Table 2. Inverse chemotaxis behavior of ncbA mutant and Nifedipine-treated wild-type.
| Strain | Effector in capillary* | Positive chemotaxis† | Negative chemotaxis† |
|---|---|---|---|
| Wild-type-M | Aspartate | 43.5 ± 2.8 | — |
| SC34-M (ΔncbA) | Aspartate | — | 26.2 ± 3.7 |
| SC34-MR (ΔncbA, ncbA restored) | Aspartate | 2.5 ± 0.4 | — |
| Wild-type-M | Proline | 83.0 ± 5.2 | — |
| SC34-M | Proline | — | 21.1 ± 4.1 |
| Wild-type-M | Glucose | 131.4 ± 4.3 | — |
| SC34-M | Glucose | — | 9.2 ± 1.1 |
| Wild-type-M | pH 10.5 | — | 10.9 ± 0.6 |
| SC34-M | pH 10.5 | 38.3 ± 3.5 | — |
| Wild-type-M | pH 10.5 + 1 mM malate‡ | 27.3 ± 1.4 | — |
| SC34-M | pH 10.5 + 1 mM malate‡ | — | 31.5 ± 3.6 |
| Wild-type-M + 50 μM Nifedipine§ | Aspartate | — | 8.9 ± 1.3 |
Chemoeffectors were added at 1 mM and, except where noted, the buffer pH inside the capillary was 8.5. The buffer pH outside the capillary was always pH 8.5.

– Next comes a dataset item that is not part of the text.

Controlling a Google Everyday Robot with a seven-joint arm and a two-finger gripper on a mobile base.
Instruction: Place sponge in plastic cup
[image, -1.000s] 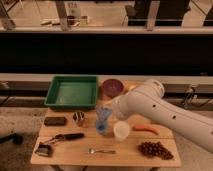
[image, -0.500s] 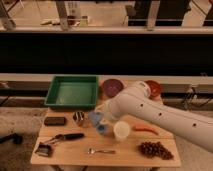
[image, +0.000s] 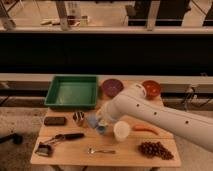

Positive chemotaxis is the number of cells (×104) in the capillary tube with effector in excess of the cells found in the capillary tube without effector in the control experiment (pH 8.5 → pH 8.5, no effector present), whereas negative chemotaxis is the excess of cells (×104) found in the capillary tube in the control without effector compared to the capillary tube with effector.
An additional control was conducted with 1 mM malate in the capillary at pH 8.5; the accumulation was indistinguishable from the standard control with pH 8.5 in both compartments and no effector.
The control used for background correction was conducted in the presence of 50 μM Nifedipine.